WHAT YOU ARE ASKED TO DO
The answer is every line of the records that holds the word "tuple", copied in full.
####
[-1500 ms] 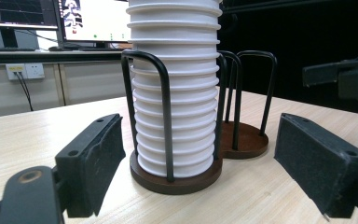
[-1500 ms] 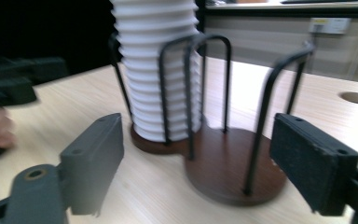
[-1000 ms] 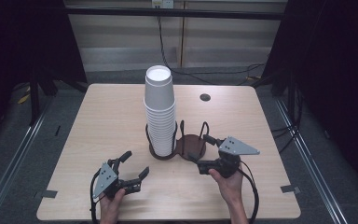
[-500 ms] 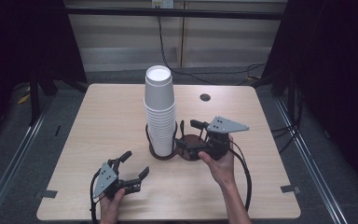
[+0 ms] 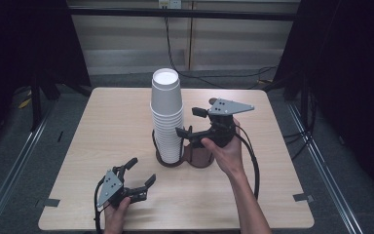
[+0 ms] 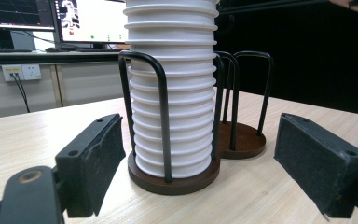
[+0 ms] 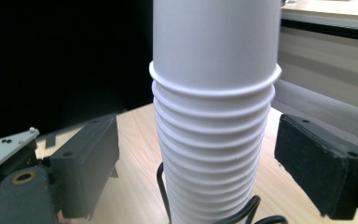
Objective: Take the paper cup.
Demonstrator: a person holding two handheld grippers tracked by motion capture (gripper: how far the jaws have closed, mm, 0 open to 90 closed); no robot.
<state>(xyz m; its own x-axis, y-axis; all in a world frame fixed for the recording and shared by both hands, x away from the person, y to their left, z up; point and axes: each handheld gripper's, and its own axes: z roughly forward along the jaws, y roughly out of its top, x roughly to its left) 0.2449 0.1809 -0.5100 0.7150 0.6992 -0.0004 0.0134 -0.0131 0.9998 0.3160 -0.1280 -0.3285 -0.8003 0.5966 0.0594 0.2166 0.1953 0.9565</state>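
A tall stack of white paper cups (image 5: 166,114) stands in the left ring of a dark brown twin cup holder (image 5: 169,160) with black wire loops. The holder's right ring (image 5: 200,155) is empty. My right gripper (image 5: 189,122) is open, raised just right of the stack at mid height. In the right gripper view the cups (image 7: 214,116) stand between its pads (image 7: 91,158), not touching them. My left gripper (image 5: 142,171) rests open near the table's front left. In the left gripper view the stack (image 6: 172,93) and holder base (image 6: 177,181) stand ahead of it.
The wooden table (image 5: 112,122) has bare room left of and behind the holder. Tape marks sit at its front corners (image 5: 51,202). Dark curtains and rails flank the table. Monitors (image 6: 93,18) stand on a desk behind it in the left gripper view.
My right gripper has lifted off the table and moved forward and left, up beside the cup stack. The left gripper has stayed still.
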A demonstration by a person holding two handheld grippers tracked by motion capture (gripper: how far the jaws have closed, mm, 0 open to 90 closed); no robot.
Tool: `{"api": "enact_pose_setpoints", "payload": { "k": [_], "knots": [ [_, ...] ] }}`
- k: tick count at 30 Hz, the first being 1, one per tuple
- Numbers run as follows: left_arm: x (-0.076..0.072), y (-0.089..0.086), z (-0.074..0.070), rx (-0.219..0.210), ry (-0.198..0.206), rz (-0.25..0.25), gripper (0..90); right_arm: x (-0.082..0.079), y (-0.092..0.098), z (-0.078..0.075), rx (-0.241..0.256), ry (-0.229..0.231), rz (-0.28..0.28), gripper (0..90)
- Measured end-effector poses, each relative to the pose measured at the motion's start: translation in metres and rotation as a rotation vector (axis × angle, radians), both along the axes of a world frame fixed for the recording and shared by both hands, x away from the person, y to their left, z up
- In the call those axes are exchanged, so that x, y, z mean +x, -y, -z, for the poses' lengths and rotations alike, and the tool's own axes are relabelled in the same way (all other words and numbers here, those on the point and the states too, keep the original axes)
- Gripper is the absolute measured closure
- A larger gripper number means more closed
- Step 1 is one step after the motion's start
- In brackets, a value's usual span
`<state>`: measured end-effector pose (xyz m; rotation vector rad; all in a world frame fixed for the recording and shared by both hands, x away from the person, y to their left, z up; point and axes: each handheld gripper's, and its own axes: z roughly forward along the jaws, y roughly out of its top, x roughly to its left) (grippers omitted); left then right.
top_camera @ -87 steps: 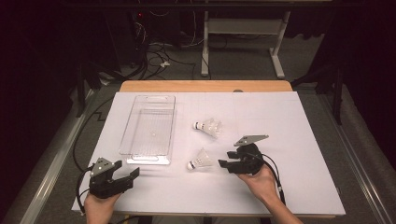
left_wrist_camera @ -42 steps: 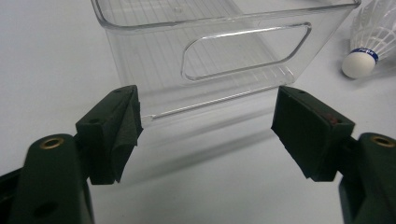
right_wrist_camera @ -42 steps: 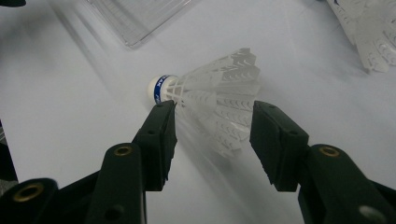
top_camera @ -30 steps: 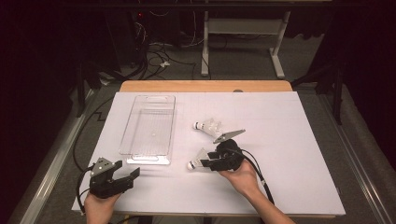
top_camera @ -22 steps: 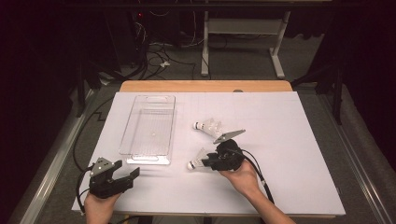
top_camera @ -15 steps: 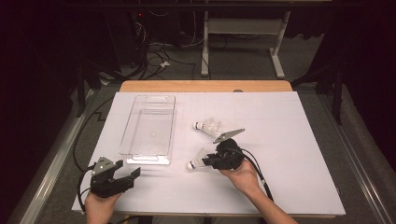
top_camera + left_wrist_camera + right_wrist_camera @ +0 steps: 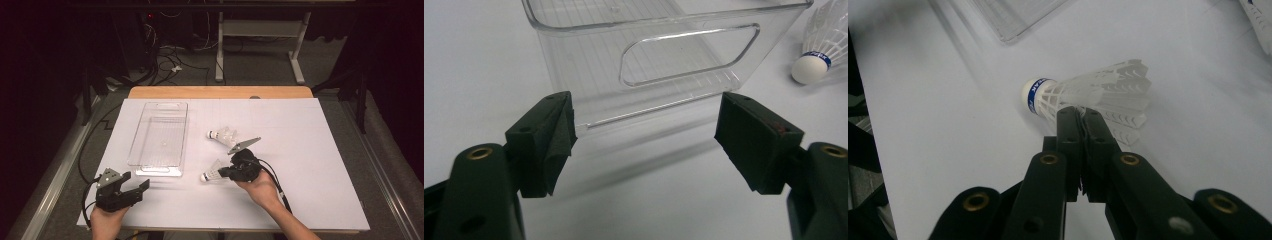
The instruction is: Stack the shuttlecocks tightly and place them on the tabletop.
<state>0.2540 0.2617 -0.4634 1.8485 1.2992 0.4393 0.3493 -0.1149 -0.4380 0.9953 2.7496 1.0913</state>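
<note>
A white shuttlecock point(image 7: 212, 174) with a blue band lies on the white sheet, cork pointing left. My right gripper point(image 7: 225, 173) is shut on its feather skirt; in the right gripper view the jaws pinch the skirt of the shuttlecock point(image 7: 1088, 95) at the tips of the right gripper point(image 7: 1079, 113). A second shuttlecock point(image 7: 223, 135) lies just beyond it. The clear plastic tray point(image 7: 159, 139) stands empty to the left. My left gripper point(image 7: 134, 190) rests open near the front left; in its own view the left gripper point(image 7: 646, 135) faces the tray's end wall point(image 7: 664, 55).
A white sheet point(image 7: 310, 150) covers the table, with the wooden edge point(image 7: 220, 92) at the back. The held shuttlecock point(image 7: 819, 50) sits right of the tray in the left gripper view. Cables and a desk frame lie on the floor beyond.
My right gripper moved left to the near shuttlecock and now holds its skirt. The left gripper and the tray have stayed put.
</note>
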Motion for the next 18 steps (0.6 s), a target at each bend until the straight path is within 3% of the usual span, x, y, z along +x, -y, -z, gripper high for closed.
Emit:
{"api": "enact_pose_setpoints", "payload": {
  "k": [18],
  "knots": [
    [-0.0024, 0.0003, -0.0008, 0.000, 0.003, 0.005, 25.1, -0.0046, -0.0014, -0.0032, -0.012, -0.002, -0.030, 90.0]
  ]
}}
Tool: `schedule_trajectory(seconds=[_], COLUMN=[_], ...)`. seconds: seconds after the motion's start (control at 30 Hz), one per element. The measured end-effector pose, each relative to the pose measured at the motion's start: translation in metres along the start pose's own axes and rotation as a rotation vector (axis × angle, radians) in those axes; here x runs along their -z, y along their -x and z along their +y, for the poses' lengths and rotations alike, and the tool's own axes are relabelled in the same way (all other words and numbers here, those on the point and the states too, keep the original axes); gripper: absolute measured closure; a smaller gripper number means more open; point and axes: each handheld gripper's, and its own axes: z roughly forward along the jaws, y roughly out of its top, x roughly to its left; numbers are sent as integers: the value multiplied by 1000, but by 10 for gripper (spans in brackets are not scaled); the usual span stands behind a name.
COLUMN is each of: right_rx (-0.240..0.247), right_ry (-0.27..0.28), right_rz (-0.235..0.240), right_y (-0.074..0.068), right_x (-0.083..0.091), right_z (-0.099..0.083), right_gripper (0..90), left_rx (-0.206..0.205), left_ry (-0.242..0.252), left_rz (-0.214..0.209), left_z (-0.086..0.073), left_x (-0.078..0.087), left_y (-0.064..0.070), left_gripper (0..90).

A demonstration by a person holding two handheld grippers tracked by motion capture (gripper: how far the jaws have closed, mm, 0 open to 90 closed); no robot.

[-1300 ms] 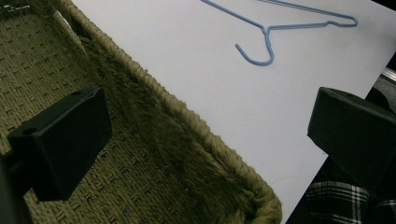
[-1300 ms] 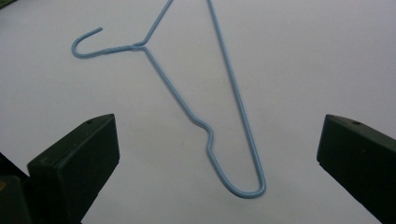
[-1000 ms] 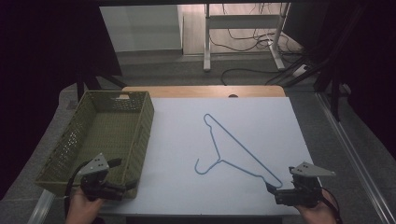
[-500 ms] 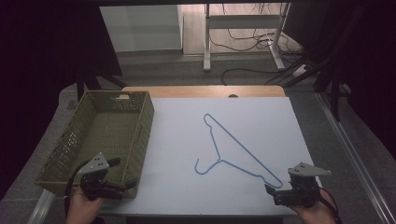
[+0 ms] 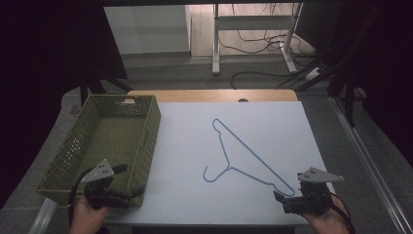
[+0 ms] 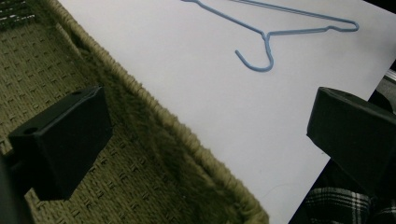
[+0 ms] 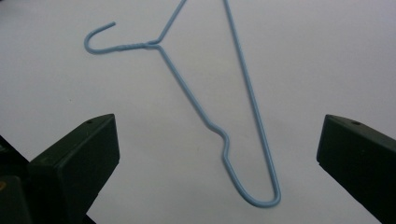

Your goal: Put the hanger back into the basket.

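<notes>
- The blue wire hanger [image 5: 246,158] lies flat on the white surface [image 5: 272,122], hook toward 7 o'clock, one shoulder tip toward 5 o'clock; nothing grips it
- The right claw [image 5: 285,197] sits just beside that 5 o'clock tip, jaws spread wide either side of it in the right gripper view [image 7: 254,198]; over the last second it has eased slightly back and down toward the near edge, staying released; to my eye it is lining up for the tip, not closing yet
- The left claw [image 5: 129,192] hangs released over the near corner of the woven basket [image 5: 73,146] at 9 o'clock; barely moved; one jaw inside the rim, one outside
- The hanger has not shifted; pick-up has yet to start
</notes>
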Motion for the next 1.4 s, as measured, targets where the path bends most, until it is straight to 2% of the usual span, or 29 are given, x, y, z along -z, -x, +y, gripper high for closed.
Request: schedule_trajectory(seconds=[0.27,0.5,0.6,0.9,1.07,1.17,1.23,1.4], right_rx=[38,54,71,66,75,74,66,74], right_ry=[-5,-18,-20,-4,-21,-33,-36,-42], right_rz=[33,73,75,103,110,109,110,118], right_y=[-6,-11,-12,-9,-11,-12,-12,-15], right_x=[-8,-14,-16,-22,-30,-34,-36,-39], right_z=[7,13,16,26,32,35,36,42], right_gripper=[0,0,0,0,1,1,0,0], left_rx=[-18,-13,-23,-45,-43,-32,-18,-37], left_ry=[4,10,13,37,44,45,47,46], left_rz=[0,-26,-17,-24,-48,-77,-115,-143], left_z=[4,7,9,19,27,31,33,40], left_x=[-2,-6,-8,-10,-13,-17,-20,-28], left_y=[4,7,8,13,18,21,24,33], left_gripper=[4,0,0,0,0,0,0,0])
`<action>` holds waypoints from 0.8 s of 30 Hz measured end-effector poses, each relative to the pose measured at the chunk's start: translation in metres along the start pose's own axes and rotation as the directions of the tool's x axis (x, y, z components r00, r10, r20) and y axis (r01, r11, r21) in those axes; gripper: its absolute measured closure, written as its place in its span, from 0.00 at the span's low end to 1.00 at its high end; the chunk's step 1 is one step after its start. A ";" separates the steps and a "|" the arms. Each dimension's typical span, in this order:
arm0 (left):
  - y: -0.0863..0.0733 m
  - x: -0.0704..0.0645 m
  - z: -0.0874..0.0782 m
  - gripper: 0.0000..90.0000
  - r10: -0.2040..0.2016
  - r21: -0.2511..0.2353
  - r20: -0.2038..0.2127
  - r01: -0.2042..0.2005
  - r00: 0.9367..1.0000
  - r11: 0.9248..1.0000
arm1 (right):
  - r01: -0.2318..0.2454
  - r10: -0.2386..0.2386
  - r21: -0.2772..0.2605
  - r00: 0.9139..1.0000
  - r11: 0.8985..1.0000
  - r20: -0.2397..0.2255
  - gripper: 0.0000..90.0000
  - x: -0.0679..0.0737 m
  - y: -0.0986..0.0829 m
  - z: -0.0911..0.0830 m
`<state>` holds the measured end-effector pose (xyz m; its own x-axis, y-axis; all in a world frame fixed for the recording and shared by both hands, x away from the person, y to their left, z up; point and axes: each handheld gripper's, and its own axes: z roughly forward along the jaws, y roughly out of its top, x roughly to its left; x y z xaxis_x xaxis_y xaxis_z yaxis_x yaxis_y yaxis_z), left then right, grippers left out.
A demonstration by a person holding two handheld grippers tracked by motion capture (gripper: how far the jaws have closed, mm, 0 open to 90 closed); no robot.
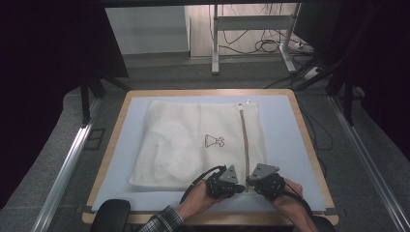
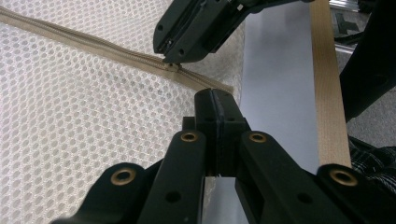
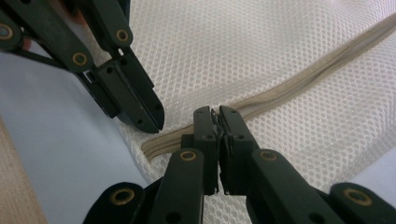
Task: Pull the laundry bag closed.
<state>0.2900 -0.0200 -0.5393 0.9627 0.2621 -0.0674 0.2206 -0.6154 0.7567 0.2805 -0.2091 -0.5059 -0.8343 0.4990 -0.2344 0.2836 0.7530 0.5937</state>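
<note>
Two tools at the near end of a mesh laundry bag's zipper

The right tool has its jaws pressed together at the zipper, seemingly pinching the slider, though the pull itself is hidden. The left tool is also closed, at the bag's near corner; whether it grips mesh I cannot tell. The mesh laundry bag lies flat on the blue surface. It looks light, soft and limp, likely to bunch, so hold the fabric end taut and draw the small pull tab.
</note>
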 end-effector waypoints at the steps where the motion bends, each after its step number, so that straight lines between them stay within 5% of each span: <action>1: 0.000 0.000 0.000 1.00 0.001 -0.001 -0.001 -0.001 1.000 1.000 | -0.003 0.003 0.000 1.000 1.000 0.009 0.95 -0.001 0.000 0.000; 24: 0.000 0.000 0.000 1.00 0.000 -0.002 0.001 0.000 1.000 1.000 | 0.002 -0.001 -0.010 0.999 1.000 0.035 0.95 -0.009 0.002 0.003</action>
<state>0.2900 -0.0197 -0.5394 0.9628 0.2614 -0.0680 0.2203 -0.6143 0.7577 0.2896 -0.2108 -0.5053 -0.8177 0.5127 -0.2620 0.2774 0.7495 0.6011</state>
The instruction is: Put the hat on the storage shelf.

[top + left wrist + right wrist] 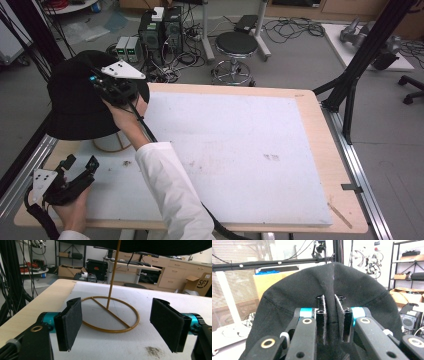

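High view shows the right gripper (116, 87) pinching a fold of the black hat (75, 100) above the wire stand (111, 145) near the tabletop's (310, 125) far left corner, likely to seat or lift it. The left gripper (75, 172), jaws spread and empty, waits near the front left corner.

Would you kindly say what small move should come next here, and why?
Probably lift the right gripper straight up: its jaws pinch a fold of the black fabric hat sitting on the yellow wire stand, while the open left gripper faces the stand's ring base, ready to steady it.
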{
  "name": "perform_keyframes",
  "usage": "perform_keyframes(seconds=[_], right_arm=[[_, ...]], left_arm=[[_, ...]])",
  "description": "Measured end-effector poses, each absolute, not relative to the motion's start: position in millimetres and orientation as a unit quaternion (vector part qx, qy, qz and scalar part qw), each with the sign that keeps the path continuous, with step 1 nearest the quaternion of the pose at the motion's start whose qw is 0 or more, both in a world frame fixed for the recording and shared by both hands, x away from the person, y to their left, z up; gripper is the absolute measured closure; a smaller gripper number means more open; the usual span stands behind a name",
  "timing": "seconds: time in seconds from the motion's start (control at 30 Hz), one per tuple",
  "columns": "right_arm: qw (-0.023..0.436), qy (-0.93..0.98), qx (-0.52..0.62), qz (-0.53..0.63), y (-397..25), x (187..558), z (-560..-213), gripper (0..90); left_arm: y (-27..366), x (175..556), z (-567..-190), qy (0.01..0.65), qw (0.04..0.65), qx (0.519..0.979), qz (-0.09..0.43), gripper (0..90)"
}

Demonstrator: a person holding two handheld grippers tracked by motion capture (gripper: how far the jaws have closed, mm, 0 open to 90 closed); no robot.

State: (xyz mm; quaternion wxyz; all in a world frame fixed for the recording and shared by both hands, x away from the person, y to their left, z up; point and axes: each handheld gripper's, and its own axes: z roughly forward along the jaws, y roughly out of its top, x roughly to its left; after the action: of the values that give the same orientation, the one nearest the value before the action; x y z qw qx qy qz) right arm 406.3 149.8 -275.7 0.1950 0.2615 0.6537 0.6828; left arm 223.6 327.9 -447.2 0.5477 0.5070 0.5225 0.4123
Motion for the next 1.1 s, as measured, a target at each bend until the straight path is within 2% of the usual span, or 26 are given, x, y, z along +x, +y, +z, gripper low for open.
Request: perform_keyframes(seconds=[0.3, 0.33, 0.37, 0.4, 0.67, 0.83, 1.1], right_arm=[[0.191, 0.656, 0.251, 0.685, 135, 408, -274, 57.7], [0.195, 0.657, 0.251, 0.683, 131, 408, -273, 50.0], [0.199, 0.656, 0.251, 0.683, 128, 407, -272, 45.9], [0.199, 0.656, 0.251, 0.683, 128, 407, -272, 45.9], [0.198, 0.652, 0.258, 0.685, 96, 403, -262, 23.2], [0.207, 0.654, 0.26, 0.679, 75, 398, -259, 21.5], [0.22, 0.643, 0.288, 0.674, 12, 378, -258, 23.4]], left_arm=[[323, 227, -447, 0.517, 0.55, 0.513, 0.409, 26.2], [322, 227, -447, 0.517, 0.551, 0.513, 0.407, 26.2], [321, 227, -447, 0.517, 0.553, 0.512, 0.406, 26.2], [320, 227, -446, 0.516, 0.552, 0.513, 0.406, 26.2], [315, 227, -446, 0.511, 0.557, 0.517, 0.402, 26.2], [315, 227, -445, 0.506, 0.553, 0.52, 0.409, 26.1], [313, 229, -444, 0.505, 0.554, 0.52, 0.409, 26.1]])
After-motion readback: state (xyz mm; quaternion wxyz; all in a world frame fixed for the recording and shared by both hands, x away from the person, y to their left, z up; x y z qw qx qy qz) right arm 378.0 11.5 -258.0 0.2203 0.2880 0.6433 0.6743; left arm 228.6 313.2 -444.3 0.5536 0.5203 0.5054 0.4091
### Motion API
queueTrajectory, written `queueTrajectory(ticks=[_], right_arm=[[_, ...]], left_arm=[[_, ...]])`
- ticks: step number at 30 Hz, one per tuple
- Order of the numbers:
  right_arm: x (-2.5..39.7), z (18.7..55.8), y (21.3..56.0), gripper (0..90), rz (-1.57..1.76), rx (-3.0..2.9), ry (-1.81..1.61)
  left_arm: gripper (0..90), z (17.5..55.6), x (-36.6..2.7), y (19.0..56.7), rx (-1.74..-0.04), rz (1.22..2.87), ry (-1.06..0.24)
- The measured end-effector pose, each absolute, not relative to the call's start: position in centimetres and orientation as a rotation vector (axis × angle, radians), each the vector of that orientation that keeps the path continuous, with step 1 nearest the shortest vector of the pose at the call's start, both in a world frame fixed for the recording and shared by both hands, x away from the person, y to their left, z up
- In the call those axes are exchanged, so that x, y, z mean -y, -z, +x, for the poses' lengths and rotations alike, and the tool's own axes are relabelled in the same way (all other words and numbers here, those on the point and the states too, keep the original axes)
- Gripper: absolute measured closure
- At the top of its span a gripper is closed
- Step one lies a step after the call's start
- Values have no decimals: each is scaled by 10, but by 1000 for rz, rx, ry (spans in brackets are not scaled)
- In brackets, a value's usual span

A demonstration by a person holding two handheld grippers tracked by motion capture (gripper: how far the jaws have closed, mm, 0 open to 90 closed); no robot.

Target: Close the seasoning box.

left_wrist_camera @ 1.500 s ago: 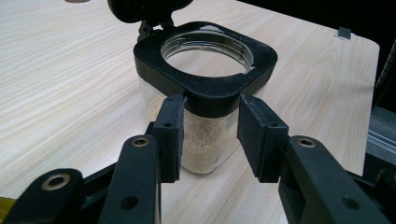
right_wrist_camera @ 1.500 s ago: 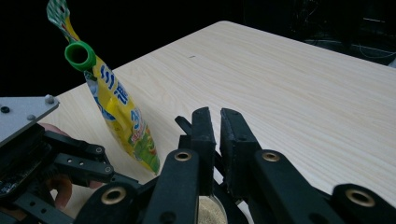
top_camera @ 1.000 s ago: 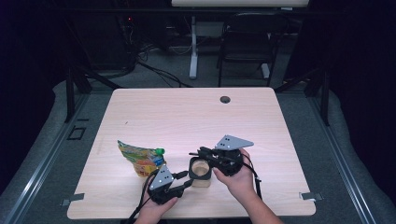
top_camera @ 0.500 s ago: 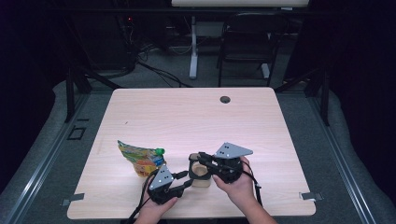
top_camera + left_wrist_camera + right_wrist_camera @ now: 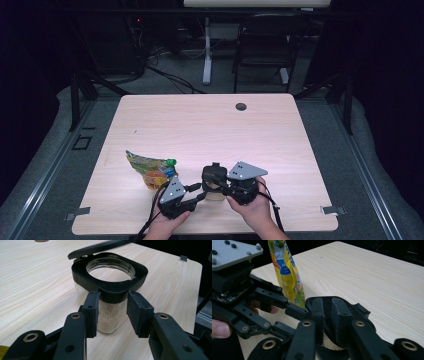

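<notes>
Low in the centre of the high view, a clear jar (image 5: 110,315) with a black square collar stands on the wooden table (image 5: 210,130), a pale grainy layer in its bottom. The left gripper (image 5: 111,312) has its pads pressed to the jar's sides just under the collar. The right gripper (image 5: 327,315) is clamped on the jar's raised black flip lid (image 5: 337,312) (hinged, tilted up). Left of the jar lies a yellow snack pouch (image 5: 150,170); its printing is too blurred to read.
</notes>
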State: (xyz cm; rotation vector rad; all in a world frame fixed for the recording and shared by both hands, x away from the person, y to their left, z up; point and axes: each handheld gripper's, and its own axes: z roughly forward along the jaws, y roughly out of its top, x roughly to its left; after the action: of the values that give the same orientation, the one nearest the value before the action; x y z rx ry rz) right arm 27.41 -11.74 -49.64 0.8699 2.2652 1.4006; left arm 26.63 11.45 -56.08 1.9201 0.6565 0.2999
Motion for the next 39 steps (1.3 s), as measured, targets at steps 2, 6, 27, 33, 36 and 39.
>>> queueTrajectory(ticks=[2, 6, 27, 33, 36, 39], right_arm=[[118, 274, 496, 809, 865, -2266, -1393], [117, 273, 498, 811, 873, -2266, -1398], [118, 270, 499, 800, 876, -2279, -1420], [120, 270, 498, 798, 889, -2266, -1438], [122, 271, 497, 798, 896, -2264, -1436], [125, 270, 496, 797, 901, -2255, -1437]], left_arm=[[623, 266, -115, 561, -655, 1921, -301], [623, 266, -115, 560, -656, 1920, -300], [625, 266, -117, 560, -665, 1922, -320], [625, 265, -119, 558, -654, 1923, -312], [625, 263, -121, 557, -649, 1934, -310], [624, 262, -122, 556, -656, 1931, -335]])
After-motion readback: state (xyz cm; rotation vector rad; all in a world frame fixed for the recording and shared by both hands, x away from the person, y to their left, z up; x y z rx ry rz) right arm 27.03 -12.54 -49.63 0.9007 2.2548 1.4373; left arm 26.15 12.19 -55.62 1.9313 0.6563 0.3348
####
SOLUTION
- k: tick count at 30 Hz, the first being 1, one per tuple
  "timing": "seconds: time in seconds from the motion's start (control at 30 Hz), one per tuple",
- ticks: step number at 30 Hz, one per tuple

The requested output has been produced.